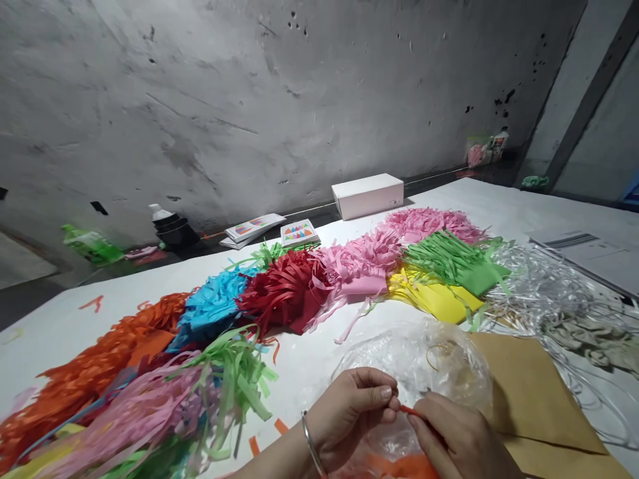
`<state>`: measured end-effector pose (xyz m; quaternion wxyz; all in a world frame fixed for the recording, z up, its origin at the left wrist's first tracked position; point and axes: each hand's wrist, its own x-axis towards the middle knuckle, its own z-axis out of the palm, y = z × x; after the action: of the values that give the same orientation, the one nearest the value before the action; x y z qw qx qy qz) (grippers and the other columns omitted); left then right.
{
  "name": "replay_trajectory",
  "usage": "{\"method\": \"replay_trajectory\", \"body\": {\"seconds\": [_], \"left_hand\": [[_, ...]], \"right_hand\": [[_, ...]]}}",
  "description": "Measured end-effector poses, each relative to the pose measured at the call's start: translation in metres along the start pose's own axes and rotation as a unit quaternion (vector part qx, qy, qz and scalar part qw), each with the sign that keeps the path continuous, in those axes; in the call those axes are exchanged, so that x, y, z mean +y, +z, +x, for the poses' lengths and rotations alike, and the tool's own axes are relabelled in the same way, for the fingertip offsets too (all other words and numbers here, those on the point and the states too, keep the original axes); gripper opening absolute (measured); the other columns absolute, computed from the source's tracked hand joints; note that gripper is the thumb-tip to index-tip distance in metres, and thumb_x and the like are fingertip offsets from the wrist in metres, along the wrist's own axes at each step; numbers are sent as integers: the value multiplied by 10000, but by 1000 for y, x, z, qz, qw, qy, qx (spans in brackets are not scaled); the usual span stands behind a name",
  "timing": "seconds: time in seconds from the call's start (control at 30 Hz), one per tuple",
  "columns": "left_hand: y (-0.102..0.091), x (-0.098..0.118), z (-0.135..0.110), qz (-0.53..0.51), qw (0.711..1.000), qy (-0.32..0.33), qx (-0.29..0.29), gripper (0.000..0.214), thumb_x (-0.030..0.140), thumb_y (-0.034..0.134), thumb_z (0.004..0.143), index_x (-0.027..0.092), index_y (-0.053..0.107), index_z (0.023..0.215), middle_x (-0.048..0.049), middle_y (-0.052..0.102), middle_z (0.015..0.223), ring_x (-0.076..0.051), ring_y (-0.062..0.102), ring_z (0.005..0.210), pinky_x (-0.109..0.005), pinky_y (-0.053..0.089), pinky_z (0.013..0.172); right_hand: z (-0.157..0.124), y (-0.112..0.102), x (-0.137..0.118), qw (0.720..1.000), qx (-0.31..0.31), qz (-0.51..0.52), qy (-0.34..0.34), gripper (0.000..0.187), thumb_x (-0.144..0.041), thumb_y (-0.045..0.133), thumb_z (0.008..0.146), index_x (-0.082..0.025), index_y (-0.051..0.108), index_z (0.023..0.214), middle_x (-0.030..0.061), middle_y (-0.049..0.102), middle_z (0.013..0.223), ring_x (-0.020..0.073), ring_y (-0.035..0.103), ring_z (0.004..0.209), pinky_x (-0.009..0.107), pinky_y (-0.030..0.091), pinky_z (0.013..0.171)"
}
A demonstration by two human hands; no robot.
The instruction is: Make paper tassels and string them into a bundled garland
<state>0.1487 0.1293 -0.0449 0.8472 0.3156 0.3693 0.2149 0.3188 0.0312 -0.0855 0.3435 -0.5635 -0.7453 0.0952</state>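
Observation:
My left hand (349,406), a silver bangle on its wrist, pinches one end of a thin twisted orange paper strip (408,410). The fingertips of my right hand (459,432) are closed on the other end, close by. Below the hands, more orange paper (402,466) shows at the bottom edge, partly covered by my right hand; whether it joins the strip I cannot tell. Just behind the fingers lies a crumpled clear plastic bag (414,352). A brown paper envelope (534,386) lies to the right, partly under the bag.
Fringed paper tassels run across the white table: orange (114,346), blue (214,299), red (289,286), pink (364,259), green (449,259), yellow (434,296). Silver cord (539,286) lies tangled at right. Against the wall stand a white box (369,197) and printed cards (299,233).

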Motion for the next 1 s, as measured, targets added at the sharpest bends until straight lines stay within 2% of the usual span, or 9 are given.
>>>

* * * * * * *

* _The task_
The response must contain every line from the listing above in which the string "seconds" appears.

* _Solution to this task_
  "usage": "{\"method\": \"replay_trajectory\", \"body\": {\"seconds\": [_], \"left_hand\": [[_, ...]], \"right_hand\": [[_, ...]]}}",
  "timing": "seconds: time in seconds from the call's start (control at 30 Hz), one per tuple",

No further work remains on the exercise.